Il tentativo, ovviamente, è quello dell'affresco epocale - e dell'indole di un popolo - attraverso un evento collettivo in cui ognuno dà il peggio e il meglio di se stesso. Tentativo coraggioso, perché il romanzo, e la letteratura in generale, vive soprattutto di «scarti» e differenziazioni rispetto ai palinsesti linguistici e tematici dei mass-media; qui, invece, Zuccari affronta «il mostro» (la particolare realtà definita realtà mediatica) nel suo territorio, tra i suoi attori, le sue canzoni, le sue regole e le sue parole (com'è accaduto a Walter Siti, a un livello più estremo, con «Troppi paradisi»). «Infinita notte» è una girandola di personaggi inquietanti e compromessi, che pure ogni giorno incontriamo nel gossip modaiolo: conduttori, capi della televisione, autori, cantanti, faccendieri russi e manager discografici.

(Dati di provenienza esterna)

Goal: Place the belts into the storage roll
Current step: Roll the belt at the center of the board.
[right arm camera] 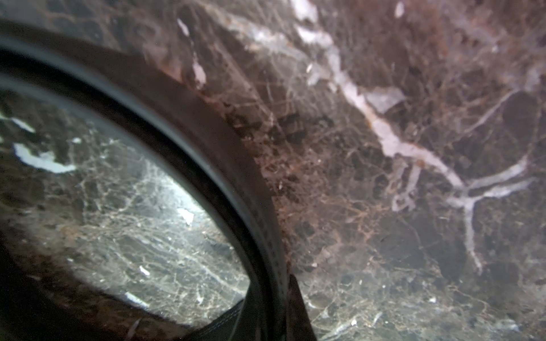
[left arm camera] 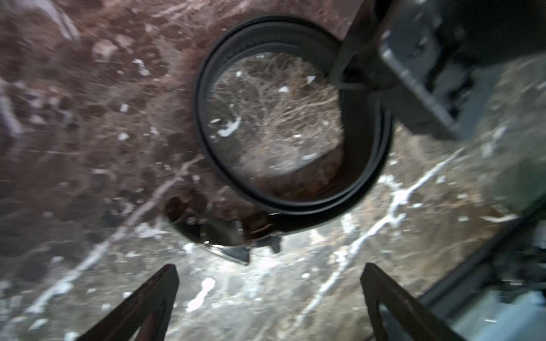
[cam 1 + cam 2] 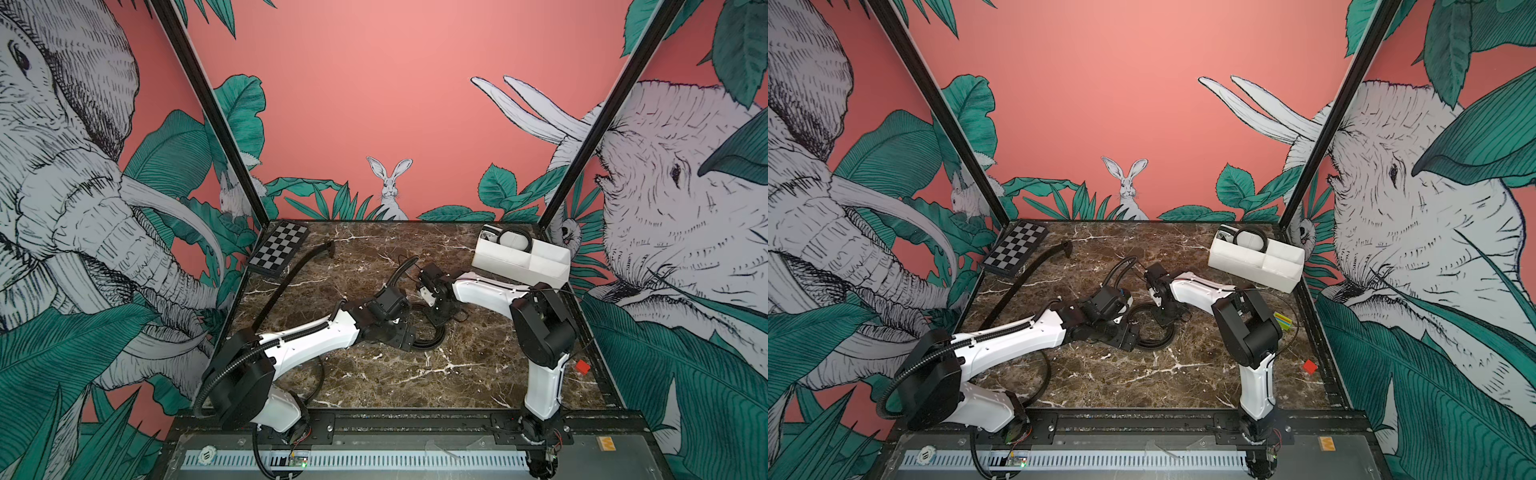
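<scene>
Bright and evenly lit from overhead in both top views, with only soft, short shadows on the marble bench [image 3: 415, 386]; sharp at centre, stretched and bowed toward the corners. Dimmer and smeared with motion blur in the left wrist view, coiled belt [image 2: 295, 206] soft-edged. Too close for focus on the coiled belt [image 1: 218, 165] in the right wrist view; white glare inside its loop.

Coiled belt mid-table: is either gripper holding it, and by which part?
The right gripper pinches the coiled belt on its rolled band, roughly opposite the buckle. The left gripper is open, holding nothing.
</scene>
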Available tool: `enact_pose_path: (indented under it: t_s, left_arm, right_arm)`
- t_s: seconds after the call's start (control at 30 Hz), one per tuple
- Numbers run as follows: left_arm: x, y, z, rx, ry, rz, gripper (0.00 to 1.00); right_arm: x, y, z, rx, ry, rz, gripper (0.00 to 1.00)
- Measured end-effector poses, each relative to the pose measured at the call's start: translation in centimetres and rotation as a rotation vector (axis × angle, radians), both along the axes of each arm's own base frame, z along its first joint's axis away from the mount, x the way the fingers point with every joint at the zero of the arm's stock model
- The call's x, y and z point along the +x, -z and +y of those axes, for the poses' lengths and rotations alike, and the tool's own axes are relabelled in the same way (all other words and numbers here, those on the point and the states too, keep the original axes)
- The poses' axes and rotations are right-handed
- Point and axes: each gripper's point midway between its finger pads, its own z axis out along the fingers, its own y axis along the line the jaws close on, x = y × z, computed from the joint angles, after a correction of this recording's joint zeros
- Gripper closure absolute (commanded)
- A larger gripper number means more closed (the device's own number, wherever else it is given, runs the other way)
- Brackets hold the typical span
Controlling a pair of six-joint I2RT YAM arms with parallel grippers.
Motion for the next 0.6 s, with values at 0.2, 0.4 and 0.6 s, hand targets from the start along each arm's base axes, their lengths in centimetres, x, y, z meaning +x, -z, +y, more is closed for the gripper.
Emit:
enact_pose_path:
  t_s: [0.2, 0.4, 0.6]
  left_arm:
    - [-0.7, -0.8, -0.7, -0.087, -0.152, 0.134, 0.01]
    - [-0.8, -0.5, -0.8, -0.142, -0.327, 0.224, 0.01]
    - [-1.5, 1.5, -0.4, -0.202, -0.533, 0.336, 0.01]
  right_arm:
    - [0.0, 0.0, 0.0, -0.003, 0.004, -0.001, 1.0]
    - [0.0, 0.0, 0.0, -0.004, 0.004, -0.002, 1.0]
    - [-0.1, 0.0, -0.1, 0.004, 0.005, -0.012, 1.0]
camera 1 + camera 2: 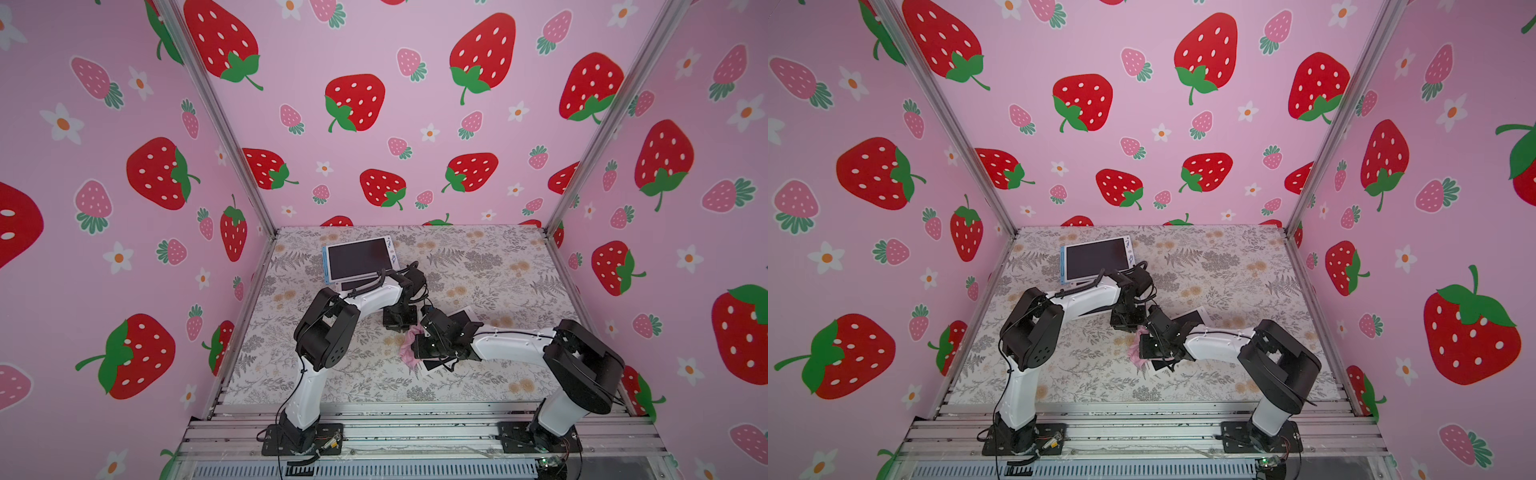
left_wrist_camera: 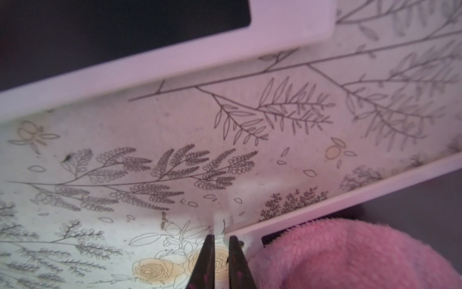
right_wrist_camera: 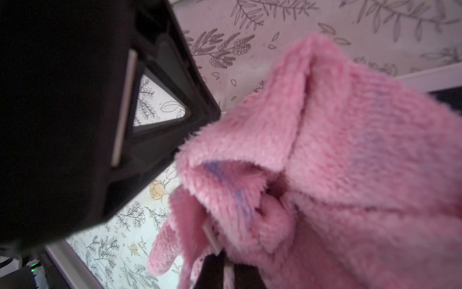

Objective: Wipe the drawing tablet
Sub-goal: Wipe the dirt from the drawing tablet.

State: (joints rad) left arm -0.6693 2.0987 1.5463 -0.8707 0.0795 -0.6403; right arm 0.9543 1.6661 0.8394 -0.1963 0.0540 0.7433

Tutti consapevoli di essere protagonisti effimeri di un mondo effimero, che pure ha le sue difficili regole e i suoi assurdi riti. Meritava il Festival di Sanremo un romanzo così impegnato e pensato? Crediamo di sì; non tanto perché il mondo mediatico è pur sempre carico di destini individuali, ma perché la letteratura è anche attraversamento dei luoghi comuni e delle mode collettive.